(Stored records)
-----
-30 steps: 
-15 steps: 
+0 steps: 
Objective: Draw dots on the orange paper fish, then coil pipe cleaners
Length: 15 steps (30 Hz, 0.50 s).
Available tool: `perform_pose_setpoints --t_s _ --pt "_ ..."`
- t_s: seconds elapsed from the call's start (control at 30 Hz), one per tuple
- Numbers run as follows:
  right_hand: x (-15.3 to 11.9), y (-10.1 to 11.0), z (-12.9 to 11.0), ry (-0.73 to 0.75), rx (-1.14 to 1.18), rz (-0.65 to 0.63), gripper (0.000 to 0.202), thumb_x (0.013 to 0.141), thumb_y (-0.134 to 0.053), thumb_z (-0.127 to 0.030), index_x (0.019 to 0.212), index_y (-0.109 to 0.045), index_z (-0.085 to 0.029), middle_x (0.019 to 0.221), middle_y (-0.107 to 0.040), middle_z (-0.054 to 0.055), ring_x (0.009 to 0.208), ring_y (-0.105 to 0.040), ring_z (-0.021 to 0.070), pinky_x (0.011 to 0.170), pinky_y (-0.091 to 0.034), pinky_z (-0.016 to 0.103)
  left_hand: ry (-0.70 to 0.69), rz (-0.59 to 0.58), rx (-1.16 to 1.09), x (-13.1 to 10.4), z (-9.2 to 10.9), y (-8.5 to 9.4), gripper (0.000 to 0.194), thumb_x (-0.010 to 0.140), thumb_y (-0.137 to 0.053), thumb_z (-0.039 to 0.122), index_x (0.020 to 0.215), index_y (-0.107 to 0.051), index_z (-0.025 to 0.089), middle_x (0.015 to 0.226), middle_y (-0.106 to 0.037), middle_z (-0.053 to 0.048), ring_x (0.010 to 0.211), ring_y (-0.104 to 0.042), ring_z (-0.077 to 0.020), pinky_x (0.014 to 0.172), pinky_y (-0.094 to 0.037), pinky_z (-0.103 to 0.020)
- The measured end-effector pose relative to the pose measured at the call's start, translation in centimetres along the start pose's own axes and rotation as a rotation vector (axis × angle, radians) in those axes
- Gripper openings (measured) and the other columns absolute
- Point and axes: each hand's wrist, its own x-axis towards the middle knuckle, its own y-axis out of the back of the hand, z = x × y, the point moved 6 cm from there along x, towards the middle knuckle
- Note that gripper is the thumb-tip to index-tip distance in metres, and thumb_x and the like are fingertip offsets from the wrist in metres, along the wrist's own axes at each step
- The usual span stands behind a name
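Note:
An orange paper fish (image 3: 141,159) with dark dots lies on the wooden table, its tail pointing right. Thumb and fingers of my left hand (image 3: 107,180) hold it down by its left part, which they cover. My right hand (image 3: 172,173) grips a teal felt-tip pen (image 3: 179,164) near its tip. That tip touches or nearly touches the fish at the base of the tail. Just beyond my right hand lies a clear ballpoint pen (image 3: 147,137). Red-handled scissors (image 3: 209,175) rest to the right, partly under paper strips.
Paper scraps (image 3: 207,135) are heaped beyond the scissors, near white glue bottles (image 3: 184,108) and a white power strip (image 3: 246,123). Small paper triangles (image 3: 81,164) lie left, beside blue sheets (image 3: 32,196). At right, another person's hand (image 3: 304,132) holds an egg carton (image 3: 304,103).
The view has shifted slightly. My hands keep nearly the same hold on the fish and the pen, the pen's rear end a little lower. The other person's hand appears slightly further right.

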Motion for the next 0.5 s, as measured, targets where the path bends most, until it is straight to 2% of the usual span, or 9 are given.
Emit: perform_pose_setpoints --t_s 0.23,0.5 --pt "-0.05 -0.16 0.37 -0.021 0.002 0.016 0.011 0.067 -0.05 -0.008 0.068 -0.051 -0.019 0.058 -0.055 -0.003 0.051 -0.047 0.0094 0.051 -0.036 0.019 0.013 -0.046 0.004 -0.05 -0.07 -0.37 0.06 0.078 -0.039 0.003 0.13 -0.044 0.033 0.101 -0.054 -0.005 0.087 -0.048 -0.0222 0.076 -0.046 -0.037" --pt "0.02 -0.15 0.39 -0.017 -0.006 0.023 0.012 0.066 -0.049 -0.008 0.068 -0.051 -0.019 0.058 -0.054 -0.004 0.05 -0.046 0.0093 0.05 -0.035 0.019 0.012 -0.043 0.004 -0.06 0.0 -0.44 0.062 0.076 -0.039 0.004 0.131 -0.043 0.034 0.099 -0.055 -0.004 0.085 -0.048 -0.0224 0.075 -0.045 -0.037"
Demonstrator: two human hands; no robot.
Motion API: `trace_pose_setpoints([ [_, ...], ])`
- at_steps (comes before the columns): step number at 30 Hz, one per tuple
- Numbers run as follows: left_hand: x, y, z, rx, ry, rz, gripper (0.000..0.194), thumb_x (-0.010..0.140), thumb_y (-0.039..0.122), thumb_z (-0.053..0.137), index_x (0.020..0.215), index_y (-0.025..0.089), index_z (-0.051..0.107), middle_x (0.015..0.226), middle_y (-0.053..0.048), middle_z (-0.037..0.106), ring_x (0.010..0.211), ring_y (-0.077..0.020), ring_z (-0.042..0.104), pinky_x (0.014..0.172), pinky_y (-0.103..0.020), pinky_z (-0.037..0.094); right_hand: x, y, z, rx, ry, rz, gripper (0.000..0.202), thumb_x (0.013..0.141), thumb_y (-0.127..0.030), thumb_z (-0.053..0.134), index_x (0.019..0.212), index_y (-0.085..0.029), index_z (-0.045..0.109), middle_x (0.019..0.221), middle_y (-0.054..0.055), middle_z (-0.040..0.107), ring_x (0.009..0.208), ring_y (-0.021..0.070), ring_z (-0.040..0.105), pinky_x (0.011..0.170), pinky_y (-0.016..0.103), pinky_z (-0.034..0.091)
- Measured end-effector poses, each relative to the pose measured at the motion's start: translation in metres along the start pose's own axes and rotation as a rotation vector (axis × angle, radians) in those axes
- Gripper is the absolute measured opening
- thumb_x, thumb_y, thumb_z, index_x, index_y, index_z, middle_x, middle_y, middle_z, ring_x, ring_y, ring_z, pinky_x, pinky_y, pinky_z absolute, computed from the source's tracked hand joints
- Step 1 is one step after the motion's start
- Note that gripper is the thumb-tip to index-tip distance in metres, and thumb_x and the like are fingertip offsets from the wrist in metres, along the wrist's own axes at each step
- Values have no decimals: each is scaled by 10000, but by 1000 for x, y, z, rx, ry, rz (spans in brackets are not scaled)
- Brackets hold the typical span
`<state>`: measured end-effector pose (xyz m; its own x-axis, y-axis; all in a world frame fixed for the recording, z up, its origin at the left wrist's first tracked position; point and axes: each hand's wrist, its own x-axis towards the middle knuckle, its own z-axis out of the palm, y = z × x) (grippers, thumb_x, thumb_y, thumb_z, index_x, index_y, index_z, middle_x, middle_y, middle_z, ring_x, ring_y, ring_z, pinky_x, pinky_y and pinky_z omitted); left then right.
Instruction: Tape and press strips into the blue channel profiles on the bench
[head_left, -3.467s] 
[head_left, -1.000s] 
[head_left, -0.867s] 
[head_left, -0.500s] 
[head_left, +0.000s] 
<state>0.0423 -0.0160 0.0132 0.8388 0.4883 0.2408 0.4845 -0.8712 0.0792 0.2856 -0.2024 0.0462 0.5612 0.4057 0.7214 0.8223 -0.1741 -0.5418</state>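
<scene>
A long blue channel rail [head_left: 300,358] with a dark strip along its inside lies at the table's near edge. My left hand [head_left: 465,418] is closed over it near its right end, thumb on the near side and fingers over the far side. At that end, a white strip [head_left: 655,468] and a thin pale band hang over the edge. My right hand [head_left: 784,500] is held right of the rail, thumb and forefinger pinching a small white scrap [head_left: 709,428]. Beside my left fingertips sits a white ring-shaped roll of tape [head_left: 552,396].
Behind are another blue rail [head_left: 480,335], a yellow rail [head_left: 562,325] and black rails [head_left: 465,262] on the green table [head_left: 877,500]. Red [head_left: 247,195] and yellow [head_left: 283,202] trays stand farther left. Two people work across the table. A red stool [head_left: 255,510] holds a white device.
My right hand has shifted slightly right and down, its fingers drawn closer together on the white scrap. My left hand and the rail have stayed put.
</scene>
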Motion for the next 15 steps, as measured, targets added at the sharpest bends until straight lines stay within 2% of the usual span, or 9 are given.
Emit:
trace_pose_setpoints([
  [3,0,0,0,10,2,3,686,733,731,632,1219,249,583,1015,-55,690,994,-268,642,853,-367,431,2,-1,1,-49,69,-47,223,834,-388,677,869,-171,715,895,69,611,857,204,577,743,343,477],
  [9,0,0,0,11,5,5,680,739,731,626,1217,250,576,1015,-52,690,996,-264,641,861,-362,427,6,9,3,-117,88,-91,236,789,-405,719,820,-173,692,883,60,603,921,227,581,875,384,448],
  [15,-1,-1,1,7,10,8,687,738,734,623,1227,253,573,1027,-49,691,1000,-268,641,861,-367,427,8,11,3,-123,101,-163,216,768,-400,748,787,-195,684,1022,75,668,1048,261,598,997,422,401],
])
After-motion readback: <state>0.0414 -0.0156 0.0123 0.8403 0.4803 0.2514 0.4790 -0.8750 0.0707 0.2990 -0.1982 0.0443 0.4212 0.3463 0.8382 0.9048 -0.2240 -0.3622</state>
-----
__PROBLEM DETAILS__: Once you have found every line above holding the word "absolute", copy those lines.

__SOLUTION TO THIS PROBLEM__:
- Gripper openings (measured) and the other columns absolute
- Gripper is the absolute measured opening
- thumb_x, thumb_y, thumb_z, index_x, index_y, index_z, middle_x, middle_y, middle_z, ring_x, ring_y, ring_z, pinky_x, pinky_y, pinky_z absolute, computed from the source's tracked hand joints

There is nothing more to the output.